> _TASK TO CARRY OUT_:
From the first line to the last, restate the data exactly, leaving out the images.

:: SUPPLIED INFORMATION

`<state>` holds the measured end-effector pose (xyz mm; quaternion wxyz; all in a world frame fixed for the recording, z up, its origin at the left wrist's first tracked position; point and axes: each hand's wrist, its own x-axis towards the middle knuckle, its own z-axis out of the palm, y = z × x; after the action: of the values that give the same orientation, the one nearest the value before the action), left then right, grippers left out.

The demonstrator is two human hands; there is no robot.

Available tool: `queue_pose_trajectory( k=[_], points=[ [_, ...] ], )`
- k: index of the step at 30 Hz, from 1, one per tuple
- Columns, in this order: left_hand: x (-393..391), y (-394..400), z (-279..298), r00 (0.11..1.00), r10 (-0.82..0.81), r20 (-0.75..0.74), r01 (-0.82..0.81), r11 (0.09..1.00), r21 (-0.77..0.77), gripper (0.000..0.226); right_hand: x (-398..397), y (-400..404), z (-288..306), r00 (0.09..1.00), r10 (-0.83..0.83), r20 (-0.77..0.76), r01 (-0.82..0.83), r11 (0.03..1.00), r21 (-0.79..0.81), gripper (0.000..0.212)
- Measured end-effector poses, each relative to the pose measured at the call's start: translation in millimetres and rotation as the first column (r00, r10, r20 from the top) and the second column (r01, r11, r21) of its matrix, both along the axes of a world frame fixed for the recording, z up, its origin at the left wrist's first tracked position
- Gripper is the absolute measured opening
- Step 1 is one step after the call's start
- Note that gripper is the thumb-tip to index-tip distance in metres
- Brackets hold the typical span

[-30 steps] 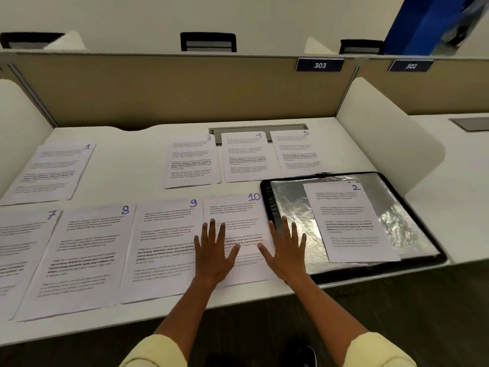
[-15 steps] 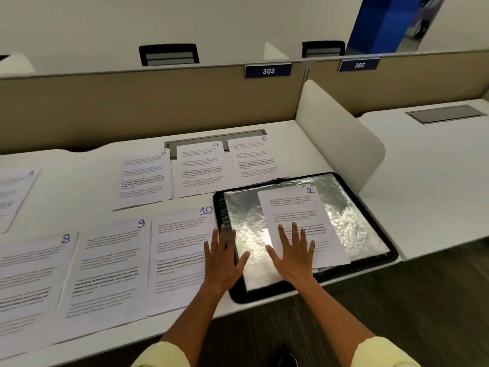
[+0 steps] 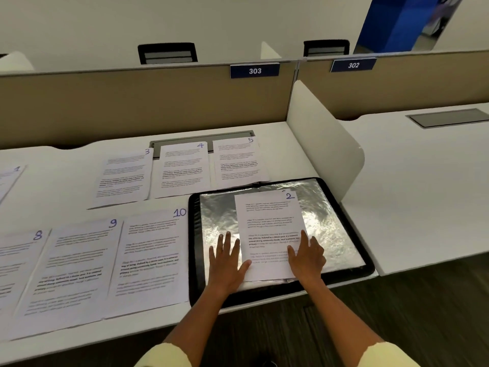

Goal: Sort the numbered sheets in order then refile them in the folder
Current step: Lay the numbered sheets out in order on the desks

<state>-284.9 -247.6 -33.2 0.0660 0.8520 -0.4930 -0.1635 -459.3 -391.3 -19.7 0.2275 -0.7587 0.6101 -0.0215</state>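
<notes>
An open black folder [image 3: 344,272] with shiny plastic sleeves lies on the desk's right part. Sheet 2 [image 3: 270,229] lies on its sleeve. My left hand [image 3: 226,260] rests flat on the sleeve at the sheet's lower left edge, thumb touching the paper. My right hand [image 3: 307,256] lies flat on the sheet's lower right corner. Left of the folder are sheet 10 [image 3: 152,258], sheet 9 [image 3: 71,268] and sheet 8 [image 3: 16,274]. Behind lie sheet 3 [image 3: 123,178], sheet 4 [image 3: 182,169] and sheet 5 [image 3: 238,161]. Sheet 1 [image 3: 9,178] shows at the far left.
A tan partition [image 3: 132,107] with label 303 closes the desk's back. A white curved divider [image 3: 322,144] stands right of the folder, with the neighbouring desk [image 3: 423,186] beyond. A grey cable flap [image 3: 201,137] sits behind the sheets. Chair backs show over the partition.
Both hands moved right from sheet 10 onto the folder and now frame the lower part of sheet 2. The view has turned right, so sheet 7 has left the frame.
</notes>
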Motion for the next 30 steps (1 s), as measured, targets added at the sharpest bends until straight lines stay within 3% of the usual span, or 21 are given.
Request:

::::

> _ANSWER TO THE EXERCISE_:
`<state>` holds the measured end-effector pose (xyz mm; quaternion wxyz; all in a world frame fixed for the recording, z up, its origin at the left wrist's first tracked position; point and axes: each hand's wrist, its own x-axis towards the middle knuckle, its own z-axis out of the palm, y = z × x; after the action: of the values that give the same orientation, the one nearest the value before the action), left then right, grippers left out.

The demonstrator is two human hands; there is no robot.

Available tool: `queue_pose_trajectory( k=[_], points=[ [_, ...] ], )`
- k: index of the step at 30 Hz, from 1, one per tuple
- Columns, in this order: left_hand: x (-393..391), y (-394..400), z (-279..298), r00 (0.11..1.00), r10 (-0.82..0.81), r20 (-0.75..0.74), r01 (-0.82..0.81), r11 (0.09..1.00), r21 (-0.77..0.77), gripper (0.000..0.226); right_hand: x (-398..397), y (-400..404), z (-288..306), r00 (0.09..1.00), r10 (-0.83..0.83), r20 (-0.77..0.76), r01 (-0.82..0.83), r11 (0.03..1.00), r21 (-0.79..0.81), gripper (0.000..0.212)
- Measured end-effector poses, each relative to the pose measured at the call's start: translation in millimetres and rotation as the first column (r00, r10, r20 from the top) and the second column (r01, r11, r21) of its matrix, both along the axes of a world frame fixed for the recording, z up, its origin at the left wrist's first tracked position
- Gripper is the absolute measured opening
- Step 1 is one step after the call's start
- Note that gripper is the thumb-tip to index-tip distance in metres
- Brackets hold the typical span

[-30 steps] 
[-15 steps] 
[+0 steps] 

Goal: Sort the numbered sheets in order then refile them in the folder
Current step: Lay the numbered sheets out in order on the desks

<state>-284.9 -247.6 -33.2 0.0660 0.8520 -0.4930 -0.1635 -459.3 -391.3 -19.7 0.2275 -0.7587 0.6101 -0.0215</state>
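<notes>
An open black folder [image 3: 344,272] with shiny plastic sleeves lies on the desk's right part. Sheet 2 [image 3: 270,229] lies on its sleeve. My left hand [image 3: 226,260] rests flat on the sleeve at the sheet's lower left edge, thumb touching the paper. My right hand [image 3: 307,256] lies flat on the sheet's lower right corner. Left of the folder are sheet 10 [image 3: 152,258], sheet 9 [image 3: 71,268] and sheet 8 [image 3: 16,274]. Behind lie sheet 3 [image 3: 123,178], sheet 4 [image 3: 182,169] and sheet 5 [image 3: 238,161]. Sheet 1 [image 3: 9,178] shows at the far left.
A tan partition [image 3: 132,107] with label 303 closes the desk's back. A white curved divider [image 3: 322,144] stands right of the folder, with the neighbouring desk [image 3: 423,186] beyond. A grey cable flap [image 3: 201,137] sits behind the sheets. Chair backs show over the partition.
Both hands moved right from sheet 10 onto the folder and now frame the lower part of sheet 2. The view has turned right, so sheet 7 has left the frame.
</notes>
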Motion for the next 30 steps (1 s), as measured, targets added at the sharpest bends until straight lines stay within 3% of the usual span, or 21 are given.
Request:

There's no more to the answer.